**What to work on**
Without including any images, output the listing below exactly.

**The data**
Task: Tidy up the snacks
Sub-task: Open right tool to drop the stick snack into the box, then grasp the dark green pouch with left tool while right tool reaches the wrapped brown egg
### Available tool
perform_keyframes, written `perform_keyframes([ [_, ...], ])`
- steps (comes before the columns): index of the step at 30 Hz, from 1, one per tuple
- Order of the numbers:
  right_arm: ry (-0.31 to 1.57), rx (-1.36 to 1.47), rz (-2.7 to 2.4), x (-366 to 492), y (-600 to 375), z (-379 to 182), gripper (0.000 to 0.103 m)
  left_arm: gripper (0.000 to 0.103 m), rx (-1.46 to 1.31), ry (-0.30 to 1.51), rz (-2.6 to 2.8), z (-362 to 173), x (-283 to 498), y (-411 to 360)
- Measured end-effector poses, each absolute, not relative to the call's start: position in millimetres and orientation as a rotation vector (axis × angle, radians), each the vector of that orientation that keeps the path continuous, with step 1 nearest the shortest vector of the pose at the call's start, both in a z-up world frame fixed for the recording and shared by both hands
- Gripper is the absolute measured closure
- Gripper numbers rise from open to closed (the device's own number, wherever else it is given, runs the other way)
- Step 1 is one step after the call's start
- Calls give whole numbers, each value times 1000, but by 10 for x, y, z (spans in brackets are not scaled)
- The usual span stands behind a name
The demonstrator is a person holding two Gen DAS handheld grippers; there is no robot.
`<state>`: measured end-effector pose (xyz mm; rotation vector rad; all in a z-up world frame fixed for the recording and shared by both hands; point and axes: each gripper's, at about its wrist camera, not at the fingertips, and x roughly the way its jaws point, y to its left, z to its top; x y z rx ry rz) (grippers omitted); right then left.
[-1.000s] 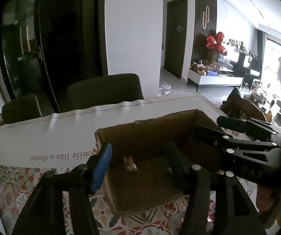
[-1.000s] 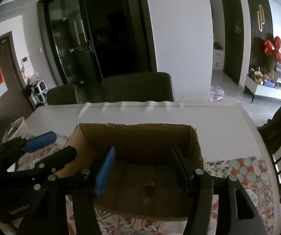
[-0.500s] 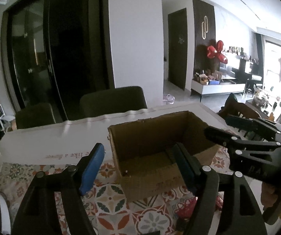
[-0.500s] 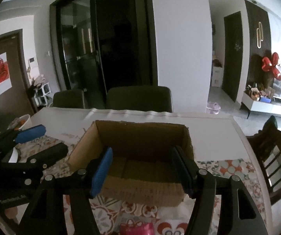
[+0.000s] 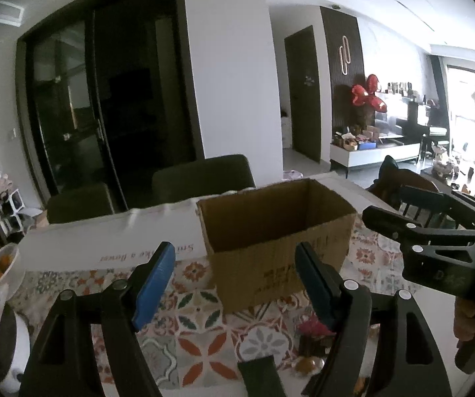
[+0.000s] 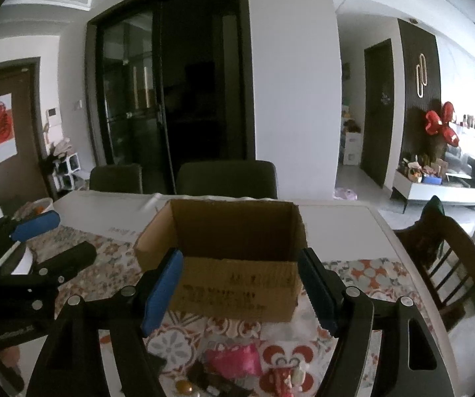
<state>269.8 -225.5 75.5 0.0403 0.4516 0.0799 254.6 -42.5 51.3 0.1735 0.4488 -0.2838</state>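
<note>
An open brown cardboard box point(image 5: 270, 231) point(image 6: 234, 284) stands on the patterned tablecloth, ahead of both grippers and apart from them. My left gripper point(image 5: 234, 254) is open and holds nothing. My right gripper point(image 6: 240, 254) has its jaws opening, with nothing between them; it also shows at the right of the left wrist view point(image 5: 386, 203). Loose snacks lie on the cloth on the near side of the box: a pink packet point(image 6: 234, 357), a red packet point(image 6: 280, 380), a round gold sweet point(image 5: 307, 362) and a dark green packet point(image 5: 260, 377). From here the inside of the box is hidden.
A bowl of orange fruit point(image 5: 0, 264) sits at the table's left end. Two dark chairs point(image 5: 201, 175) stand behind the table, and a wooden chair point(image 6: 446, 258) stands at its right side. A white strip of table point(image 5: 105, 241) runs behind the box.
Both grippers have drawn back from over the box, which now stands farther ahead. Their jaws have widened. The snacks on the cloth in front of the box have come into view.
</note>
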Motion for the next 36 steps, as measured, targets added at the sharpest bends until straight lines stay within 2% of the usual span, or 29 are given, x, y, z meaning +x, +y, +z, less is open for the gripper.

**Task answer**
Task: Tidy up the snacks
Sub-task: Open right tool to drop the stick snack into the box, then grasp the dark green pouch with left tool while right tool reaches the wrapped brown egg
### Available tool
perform_keyframes, written `perform_keyframes([ [_, ...], ])`
- steps (comes before the columns): index of the step at 30 Hz, from 1, one per tuple
- Order of the numbers:
  right_arm: ry (-0.31 to 1.57), rx (-1.36 to 1.47), rz (-2.7 to 2.4), x (-366 to 492), y (-600 to 375), z (-379 to 182), gripper (0.000 to 0.103 m)
  left_arm: gripper (0.000 to 0.103 m), rx (-1.46 to 1.31), ry (-0.30 to 1.51), rz (-2.6 to 2.8), z (-362 to 173), x (-283 to 498), y (-411 to 360)
- Measured end-effector poses, each absolute, not relative to the call's start: position in millimetres and orientation as a rotation vector (axis × angle, radians), each the vector of that orientation that keeps the path continuous, with step 1 nearest the shortest vector of the pose at the call's start, both in a z-up world frame fixed for the recording and shared by both hands
- Gripper is the absolute measured closure
- Gripper numbers rise from open to closed (the device's own number, wherever else it is given, runs the other way)
- Step 1 is one step after the call's start
- Calls give whole numbers, each value times 1000, but by 10 for x, y, z (spans in brackets are not scaled)
- The usual span stands behind a name
The demonstrator is a person holding two Gen DAS handheld grippers; there is no robot.
`<state>`: measured end-effector pose (xyz mm; rotation vector rad; all in a z-up world frame fixed for the recording and shared by both hands; point and axes: each gripper's, at about its wrist camera, not at the fingertips, and x roughly the way its jaws point, y to its left, z to its top; x y z rx ry rz) (grippers omitted); right then left.
[-1.000s] 
[-1.000s] 
[-0.500s] 
[-0.500s] 
[+0.000s] 
[+0.000s] 
<state>269.8 -225.5 75.5 0.0403 0.4516 0.0799 254.6 -42.5 51.3 0.1735 0.4488 -0.2838</state>
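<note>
An open brown cardboard box point(image 5: 270, 231) point(image 6: 234, 284) stands on the patterned tablecloth, ahead of both grippers and apart from them. My left gripper point(image 5: 234, 254) is open and holds nothing. My right gripper point(image 6: 240, 254) has its jaws opening, with nothing between them; it also shows at the right of the left wrist view point(image 5: 386, 203). Loose snacks lie on the cloth on the near side of the box: a pink packet point(image 6: 234, 357), a red packet point(image 6: 280, 380), a round gold sweet point(image 5: 307, 362) and a dark green packet point(image 5: 260, 377). From here the inside of the box is hidden.
A bowl of orange fruit point(image 5: 0, 264) sits at the table's left end. Two dark chairs point(image 5: 201, 175) stand behind the table, and a wooden chair point(image 6: 446, 258) stands at its right side. A white strip of table point(image 5: 105, 241) runs behind the box.
Both grippers have drawn back from over the box, which now stands farther ahead. Their jaws have widened. The snacks on the cloth in front of the box have come into view.
</note>
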Motion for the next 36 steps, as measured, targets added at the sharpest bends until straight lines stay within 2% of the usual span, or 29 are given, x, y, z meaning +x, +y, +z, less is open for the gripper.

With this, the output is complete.